Task: Scan the listing below for the string "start" and copy each line where it turns up.

• • • •

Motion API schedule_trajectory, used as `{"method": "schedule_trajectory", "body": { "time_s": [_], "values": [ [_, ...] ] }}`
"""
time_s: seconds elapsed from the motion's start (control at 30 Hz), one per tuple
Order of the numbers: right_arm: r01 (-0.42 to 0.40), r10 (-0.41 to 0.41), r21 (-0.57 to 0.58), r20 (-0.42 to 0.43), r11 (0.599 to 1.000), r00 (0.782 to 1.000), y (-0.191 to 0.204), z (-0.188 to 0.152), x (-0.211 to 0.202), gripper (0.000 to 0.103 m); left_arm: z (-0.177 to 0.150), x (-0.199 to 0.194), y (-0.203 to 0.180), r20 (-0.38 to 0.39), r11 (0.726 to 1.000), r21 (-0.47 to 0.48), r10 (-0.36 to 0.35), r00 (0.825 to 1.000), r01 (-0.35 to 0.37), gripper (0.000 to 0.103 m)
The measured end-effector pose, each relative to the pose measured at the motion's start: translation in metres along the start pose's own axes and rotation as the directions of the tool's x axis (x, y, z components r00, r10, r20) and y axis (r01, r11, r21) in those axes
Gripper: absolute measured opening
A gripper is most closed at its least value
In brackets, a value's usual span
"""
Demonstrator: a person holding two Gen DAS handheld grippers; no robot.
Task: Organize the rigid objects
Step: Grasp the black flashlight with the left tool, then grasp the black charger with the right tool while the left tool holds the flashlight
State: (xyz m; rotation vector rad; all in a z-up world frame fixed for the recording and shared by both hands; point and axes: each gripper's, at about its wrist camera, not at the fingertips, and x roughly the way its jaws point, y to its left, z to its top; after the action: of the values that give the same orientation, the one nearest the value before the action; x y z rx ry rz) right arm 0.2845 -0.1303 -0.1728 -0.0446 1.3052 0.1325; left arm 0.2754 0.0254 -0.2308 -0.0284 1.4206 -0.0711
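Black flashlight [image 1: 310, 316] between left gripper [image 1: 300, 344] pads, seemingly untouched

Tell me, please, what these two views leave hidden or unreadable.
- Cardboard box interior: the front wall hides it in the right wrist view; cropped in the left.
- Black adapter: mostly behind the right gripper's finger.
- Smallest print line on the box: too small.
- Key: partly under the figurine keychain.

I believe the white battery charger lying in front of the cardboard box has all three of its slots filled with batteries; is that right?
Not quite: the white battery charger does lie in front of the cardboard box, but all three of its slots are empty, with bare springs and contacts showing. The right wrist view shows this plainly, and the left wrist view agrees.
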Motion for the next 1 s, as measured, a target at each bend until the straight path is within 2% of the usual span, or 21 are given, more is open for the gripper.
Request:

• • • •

Exercise response:
time_s: seconds elapsed from the motion's start (control at 30 Hz), one per tuple
The measured end-effector pose, each relative to the pose measured at the motion's start: translation in metres along the start pose's own axes and rotation as the directions of the tool's x axis (x, y, z components r00, r10, r20) and y axis (r01, r11, r21) in those axes

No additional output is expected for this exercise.